## DIRECTIONS FOR THIS TASK
Using the material below, print the line that contains "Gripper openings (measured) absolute", the line that contains "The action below", and every line in between, exactly and nothing else.
---
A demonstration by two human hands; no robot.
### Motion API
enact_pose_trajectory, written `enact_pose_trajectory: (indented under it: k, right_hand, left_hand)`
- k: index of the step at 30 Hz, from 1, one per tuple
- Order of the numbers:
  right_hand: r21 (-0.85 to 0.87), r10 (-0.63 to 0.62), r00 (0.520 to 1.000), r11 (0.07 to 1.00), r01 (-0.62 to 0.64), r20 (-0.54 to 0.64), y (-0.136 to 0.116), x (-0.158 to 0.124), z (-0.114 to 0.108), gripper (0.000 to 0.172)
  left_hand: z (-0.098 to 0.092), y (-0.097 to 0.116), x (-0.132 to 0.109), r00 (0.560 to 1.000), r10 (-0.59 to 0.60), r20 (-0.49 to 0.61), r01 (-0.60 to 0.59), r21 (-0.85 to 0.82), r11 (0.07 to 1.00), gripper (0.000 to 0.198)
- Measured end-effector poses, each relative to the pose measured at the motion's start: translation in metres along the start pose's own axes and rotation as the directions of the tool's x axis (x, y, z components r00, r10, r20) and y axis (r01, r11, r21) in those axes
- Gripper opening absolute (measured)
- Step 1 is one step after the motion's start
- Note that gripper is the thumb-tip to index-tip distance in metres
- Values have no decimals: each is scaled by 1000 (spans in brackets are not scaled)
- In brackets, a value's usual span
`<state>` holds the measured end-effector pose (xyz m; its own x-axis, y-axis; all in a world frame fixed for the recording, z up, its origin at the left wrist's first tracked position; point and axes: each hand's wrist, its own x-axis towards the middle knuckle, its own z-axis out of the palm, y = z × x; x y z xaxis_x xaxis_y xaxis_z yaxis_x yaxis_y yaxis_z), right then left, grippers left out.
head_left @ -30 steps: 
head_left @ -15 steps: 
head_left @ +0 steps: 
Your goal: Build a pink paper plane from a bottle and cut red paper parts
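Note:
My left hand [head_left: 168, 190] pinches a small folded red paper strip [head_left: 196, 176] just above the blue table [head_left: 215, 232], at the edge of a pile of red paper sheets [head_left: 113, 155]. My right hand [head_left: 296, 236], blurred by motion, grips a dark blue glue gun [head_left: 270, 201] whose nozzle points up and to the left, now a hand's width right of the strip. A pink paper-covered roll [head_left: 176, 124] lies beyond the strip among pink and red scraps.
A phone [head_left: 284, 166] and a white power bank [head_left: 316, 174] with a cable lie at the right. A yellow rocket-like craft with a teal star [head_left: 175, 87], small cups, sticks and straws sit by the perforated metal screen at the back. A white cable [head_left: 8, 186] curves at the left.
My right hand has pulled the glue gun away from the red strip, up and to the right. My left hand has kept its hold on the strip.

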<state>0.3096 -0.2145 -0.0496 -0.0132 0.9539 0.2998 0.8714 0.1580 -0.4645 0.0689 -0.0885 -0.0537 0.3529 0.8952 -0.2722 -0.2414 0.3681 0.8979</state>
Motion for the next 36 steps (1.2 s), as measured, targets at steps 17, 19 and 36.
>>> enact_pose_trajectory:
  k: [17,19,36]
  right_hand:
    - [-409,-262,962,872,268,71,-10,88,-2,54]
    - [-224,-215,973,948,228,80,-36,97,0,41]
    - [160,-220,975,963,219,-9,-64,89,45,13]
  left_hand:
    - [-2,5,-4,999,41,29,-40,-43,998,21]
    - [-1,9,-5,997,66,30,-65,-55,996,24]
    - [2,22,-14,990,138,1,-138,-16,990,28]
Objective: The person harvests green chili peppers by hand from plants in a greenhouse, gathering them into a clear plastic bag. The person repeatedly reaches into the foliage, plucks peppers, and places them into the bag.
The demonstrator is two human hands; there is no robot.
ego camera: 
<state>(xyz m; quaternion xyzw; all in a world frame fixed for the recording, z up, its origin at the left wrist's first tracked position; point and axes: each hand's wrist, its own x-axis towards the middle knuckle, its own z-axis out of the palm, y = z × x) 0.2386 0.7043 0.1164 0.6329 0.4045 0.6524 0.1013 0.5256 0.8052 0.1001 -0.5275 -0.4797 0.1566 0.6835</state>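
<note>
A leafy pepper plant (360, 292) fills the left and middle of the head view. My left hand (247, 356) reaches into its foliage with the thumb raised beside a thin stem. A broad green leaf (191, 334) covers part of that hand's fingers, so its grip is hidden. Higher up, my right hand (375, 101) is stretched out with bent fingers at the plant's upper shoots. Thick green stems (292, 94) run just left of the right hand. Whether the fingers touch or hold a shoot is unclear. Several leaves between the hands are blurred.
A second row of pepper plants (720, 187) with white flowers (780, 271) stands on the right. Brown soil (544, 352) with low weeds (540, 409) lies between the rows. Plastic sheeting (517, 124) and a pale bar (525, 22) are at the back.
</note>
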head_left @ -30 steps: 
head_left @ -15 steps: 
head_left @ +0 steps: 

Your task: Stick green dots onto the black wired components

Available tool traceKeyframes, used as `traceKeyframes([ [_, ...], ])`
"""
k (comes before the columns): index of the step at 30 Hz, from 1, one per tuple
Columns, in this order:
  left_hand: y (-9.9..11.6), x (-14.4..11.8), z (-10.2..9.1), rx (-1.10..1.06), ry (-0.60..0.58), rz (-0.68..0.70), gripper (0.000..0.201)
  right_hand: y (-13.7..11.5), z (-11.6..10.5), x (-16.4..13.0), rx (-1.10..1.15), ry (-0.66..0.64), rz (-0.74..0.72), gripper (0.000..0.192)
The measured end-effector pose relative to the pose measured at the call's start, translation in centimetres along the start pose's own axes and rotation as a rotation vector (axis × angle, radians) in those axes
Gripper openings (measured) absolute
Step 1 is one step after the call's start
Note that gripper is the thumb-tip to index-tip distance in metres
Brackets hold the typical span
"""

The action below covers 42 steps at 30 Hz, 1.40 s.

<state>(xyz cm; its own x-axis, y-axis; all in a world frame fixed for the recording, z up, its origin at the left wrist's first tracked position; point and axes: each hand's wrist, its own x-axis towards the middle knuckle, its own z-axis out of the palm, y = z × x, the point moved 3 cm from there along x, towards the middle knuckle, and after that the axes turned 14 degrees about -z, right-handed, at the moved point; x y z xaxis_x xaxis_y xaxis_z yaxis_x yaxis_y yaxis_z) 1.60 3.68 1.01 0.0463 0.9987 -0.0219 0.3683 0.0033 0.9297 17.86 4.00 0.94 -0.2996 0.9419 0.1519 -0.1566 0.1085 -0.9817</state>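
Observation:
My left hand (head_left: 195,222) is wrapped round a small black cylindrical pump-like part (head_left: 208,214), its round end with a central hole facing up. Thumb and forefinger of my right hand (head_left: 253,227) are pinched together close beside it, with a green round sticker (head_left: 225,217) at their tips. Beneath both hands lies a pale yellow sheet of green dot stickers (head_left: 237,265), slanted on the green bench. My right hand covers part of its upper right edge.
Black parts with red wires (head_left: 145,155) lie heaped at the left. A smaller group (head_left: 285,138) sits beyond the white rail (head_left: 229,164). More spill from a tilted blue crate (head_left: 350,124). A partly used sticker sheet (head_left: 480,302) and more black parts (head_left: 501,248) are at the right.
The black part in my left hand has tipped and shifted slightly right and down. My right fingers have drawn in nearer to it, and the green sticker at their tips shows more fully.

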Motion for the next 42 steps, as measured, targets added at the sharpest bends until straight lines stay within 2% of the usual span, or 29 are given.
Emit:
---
## ANSWER TO THIS PROBLEM
Gripper openings (measured) absolute
Step 1 is one step after the call's start
Note that gripper is the thumb-tip to index-tip distance in metres
Brackets hold the typical span
"""

The action below covers 42 steps at 30 Hz, 1.40 s.

This output contains the complete answer.